Observational Study of Metformin and Risk of Mortality in Patients Hospitalized with Covid-19
4,632 downloads medRxiv intensive care and critical care medicine

Carolyn T Bramante, Nicholas Ingraham, Thomas Murray, Schelomo Marmor, Shane Hoversten, Jessica Gronski, Chace McNeil, Ruoying Feng, Gabriel Guzman, Nermine Abdelwahab, Samantha King, Thomas Meehan, Bradley Benson, Kathryn Pendleton, Deneen Vojta, Christopher J. Tignanelli

Background Type 2 diabetes (T2DM) and obesity are significant risks for mortality in Covid19. Metformin has been hypothesized as a treatment for COVID19. Metformin has sex specific immunomodulatory effects which may elucidate treatment mechanisms in COVID-19. In this study we sought to identify whether metformin reduced mortality from Covid19 and if sex specific interactions exist. Methods De-identified claims data from UnitedHealth were used to identify persons with at least 6 months continuous coverage who were hospitalized with Covid-19. Persons in the metformin group had at least 90 days of metformin claims in the 12 months before hospitalization. Unadjusted and multivariate models were conducted to assess risk of mortality based on metformin as a home medication in individuals with T2DM and obesity, controlling for pre-morbid conditions, medications, demographics, and state. Heterogeneity of effect was assessed by sex. Results 6,256 persons were included; 52.8% female; mean age 75 years. Metformin was associated with decreased mortality in women by logistic regression, OR 0.792 (0.640, 0.979); mixed effects OR 0.780 (0.631, 0.965); Cox proportional-hazards: HR 0.785 (0.650, 0.951); and propensity matching, OR of 0.759 (0.601, 0.960).

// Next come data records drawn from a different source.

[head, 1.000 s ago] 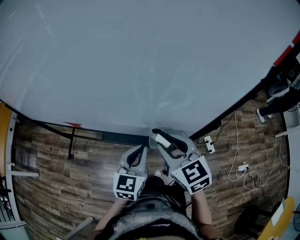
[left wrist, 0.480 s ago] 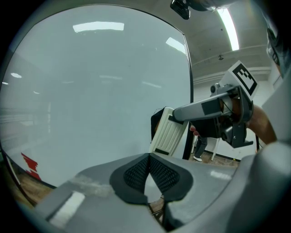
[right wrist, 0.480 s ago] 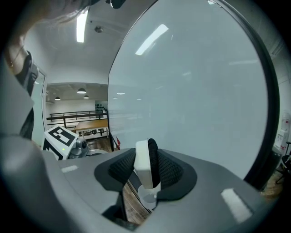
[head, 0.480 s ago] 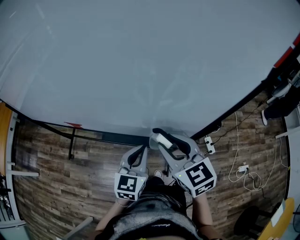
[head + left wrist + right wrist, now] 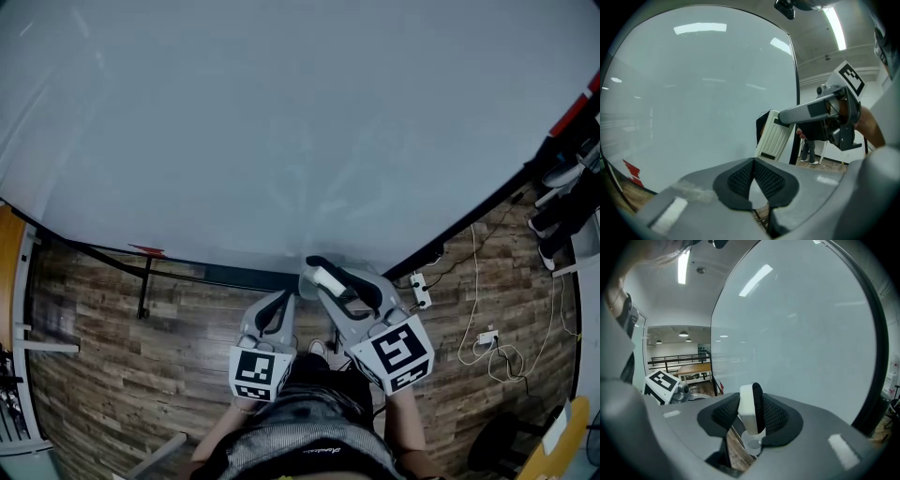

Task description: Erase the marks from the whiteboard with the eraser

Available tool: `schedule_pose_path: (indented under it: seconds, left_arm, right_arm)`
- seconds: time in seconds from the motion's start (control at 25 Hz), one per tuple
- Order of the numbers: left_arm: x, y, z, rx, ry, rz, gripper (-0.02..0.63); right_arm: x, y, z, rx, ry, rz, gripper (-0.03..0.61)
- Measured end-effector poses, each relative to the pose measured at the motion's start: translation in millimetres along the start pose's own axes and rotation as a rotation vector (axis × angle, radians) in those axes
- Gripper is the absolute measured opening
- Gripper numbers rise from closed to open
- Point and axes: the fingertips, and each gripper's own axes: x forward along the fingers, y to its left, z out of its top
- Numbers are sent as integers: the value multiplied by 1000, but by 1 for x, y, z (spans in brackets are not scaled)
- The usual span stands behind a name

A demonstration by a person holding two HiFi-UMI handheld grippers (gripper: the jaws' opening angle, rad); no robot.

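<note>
Whiteboard (image 5: 281,112) shows no marks, right gripper (image 5: 751,416) pinching the eraser (image 5: 327,278) at its 6 o'clock edge, left gripper (image 5: 753,174) pressed together, empty.

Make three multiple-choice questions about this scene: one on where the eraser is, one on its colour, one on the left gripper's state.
1. Where is the eraser?
A. On a shelf
B. Between the right gripper's jaws
C. In a drawer

2. What colour is the eraser?
A. Red
B. Green
C. White with a black side

3. How do the left gripper's jaws stand?
A. Closed on nothing
B. Clamped on a marker
C. Wide apart

Answers: B, since the right gripper view shows both pads pressing its sides; C, since a white body and a black face show there; A, since the left gripper view shows the pad tips meeting with nothing between them.
</note>
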Motion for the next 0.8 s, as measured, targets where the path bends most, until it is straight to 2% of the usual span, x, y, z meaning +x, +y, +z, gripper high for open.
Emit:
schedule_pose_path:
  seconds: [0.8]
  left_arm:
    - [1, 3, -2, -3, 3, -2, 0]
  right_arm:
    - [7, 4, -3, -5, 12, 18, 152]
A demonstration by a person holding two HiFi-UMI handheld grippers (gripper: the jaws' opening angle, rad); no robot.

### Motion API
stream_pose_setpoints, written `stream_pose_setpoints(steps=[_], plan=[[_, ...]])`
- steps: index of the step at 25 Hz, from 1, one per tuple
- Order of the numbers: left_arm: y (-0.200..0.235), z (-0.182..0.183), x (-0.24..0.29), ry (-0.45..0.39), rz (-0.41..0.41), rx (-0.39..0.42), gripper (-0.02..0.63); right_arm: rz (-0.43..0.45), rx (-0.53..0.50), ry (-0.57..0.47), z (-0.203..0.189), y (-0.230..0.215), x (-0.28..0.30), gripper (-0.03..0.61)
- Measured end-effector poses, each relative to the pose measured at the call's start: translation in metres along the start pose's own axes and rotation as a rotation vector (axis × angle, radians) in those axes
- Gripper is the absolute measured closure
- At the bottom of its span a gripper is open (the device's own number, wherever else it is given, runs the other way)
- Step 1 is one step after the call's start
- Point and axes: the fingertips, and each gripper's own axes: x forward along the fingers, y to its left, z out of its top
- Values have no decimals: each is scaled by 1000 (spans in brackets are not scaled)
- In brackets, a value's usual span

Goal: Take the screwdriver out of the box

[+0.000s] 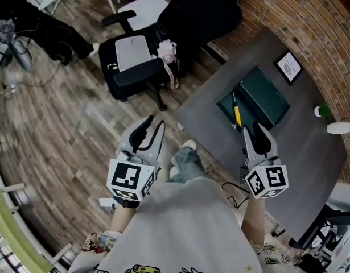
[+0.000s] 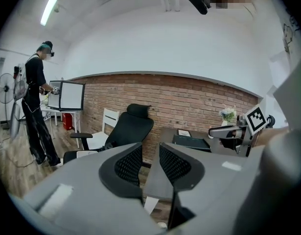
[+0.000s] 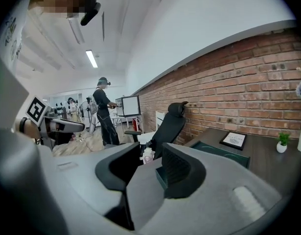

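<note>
Quick count: one desk [image 1: 288, 152], one dark green box [image 1: 268, 98], one yellow-handled screwdriver [image 1: 237, 114], one framed picture [image 1: 288, 67], one small potted plant [image 1: 321, 112], one white vase [image 1: 338, 128]. Chairs: one black office chair [image 1: 135, 67], one white chair [image 1: 145, 7]. Two grippers, the left gripper [image 1: 151, 127] and the right gripper [image 1: 253, 134], two fingers [image 2: 126, 165] each. One fan [image 2: 4, 89] too.

walls: brick [image 2: 189, 94] | floor: wood planks [image 1: 66, 118] | furniture: black office chair [image 1: 135, 67], dark desk [image 1: 311, 158] | light: ceiling strip [image 2: 50, 10] (lit)

A dark table [image 1: 311, 158] carries an open green box [image 1: 271, 98] near one edge. A framed picture [image 1: 288, 67], potted plant [image 1: 319, 111] and white vase [image 1: 338, 128] line its edge by the brick wall.
</note>
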Motion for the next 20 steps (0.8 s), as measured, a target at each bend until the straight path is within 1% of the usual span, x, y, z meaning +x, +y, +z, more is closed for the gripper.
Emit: stream_pose_setpoints(steps=[7, 13, 17, 20], plan=[[-3, 32, 77, 8, -84, 39, 503, -57, 23, -13, 21, -46, 33, 431], [-21, 49, 133, 11, -182, 78, 503, -118, 54, -18, 21, -77, 40, 430], [-32, 58, 159, 7, -251, 95, 502, -186, 74, -26, 24, -93, 33, 428], [-45, 61, 176, 22, -317, 106, 502, -249, 88, -29, 23, -103, 23, 428]])
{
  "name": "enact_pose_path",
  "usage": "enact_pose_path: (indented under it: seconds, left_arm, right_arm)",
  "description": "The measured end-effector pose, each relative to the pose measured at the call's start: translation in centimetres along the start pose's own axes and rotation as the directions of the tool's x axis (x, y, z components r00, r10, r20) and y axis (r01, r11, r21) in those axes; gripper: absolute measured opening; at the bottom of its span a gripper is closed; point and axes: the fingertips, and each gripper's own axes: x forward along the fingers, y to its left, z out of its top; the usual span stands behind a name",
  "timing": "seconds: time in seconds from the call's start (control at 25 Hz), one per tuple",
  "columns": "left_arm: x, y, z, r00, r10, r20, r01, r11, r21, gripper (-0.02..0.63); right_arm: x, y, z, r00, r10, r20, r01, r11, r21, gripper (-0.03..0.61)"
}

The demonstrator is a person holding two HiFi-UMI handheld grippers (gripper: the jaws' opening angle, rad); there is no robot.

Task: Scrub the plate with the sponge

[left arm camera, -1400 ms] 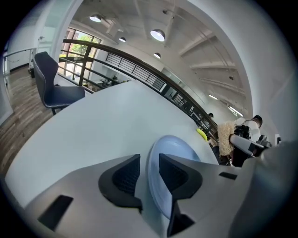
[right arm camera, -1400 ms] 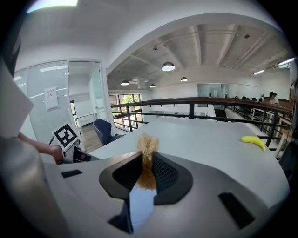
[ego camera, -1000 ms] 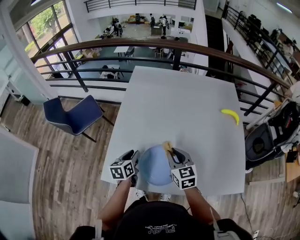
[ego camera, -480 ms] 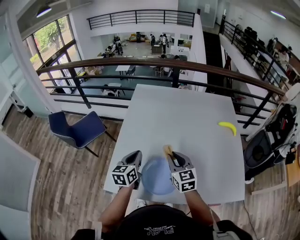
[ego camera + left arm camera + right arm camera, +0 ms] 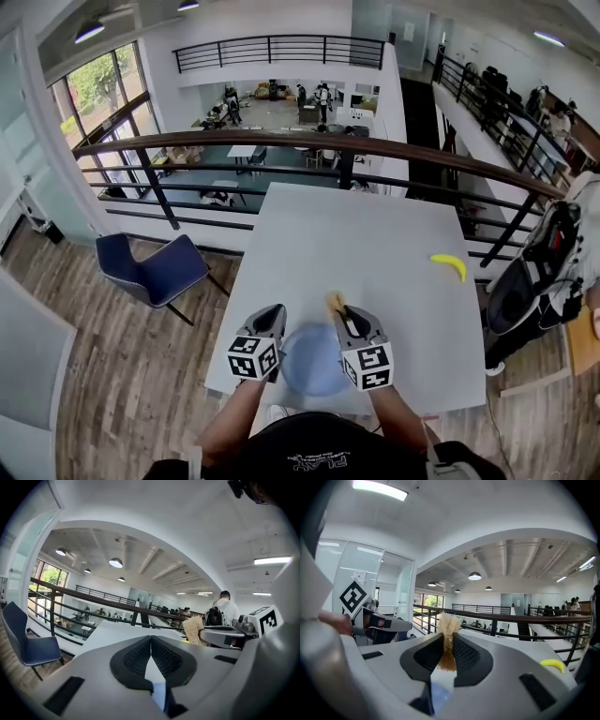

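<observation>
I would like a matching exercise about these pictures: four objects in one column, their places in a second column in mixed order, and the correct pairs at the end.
Objects
1. sponge
2. banana
3. chair
4. plate

Places
A. far out on the table, near its right edge
B. at the near edge of the table, in front of the person
C. in the fingers of the right gripper
D. on the wooden floor, left of the table

Pairs: 1-C, 2-A, 3-D, 4-B

Round blue plate (image 5: pixel 314 364), tan fibrous sponge (image 5: pixel 449 623) upright near its far rim
</observation>
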Motion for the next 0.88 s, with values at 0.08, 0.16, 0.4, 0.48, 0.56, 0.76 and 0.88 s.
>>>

TNF-alpha inhibitors were associated with decreased mortality in the 38 persons taking them, by propensity matching, OR 0.19 (0.0378, 0.983). Conclusions Metformin was significantly associated with reduced mortality in women with obesity or T2DM in observational analyses of claims data from individuals hospitalized with Covid-19. This sex-specific finding is consistent with metformin reducing TNF-alpha in females over males, and suggests that metformin conveys protection in Covid-19 through TNF-alpha effects. Prospective studies are needed to understand mechanism and causality.